I get this error 100% of the time, I have purged/wiped/cleaned and re-installed about 50 times. Every single time i get the same thing.

Can anyone help??

Renaming removed key_buffer and myisam-recover options (if present) dpkg: error processing package mysql-server-5.7 (–configure): installed mysql-server-5.7 package post-installation script subprocess returned error exit status 1 dpkg: dependency problems prevent configuration of mysql-server: mysql-server depends on mysql-server-5.7; however: Package mysql-server-5.7 is not configured yet.

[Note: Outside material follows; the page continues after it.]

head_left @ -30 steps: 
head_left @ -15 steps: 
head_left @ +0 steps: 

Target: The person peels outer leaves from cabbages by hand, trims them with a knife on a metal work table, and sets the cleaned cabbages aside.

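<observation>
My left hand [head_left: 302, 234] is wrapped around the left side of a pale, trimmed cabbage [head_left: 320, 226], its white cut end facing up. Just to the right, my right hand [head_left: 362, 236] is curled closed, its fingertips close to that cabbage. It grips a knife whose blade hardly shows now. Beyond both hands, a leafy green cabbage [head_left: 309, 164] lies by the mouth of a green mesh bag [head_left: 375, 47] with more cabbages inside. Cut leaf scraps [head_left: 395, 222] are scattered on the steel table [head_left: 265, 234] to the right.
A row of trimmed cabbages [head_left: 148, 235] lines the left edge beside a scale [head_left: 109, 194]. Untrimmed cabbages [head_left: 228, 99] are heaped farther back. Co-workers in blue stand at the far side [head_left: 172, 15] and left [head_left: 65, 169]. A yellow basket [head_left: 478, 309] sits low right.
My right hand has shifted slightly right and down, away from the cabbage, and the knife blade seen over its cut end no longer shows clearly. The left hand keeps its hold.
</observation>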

dpkg: error processing package mysql-server (–configure): dependency problems - leaving unconfigured Processing triggers for libc-bin (2.27-3ubuntu1) …No apport report written because the error message indicates its a followup error from a previous failure.

Processing triggers for ureadahead (0.100.0-20) … Processing triggers for systemd (237-3ubuntu10.15) … Errors were encountered while processing: mysql-server-5.7 mysql-server E: Sub-process /usr/bin/dpkg returned an error code (1)

I haven’t had to mess with the swap file to get mysql to install, as a couple of others have commented. Must thank my lucky stars. :-)

Thanks for taking the time to explain the differences in initializing mysql_install_db between the 5.6 and 5.7 versions of mysql. I find this level of attention of detail in most D.O tutorials and is the reason why I respect them so much.

Hey, There was no prompt for root password as mentioned in Step 1 :/(

hi I am absolutely new to this but my software instruction asks for: Database management system, MySQL, v >= 5.0 . The table engine must be “MyISAM”. With new MySQL versionit’s always InnoDB. Set “default-storage-engine” option to “MyISAM” in “/etc/mysql/my.cnf”

can you guide me on how to do that?

Thanks

mysql-secure-installation should also be started as sudo, otherwise it won’t work

sudo mysql_secure_installation

also the root password can then be set without any problems… ;-)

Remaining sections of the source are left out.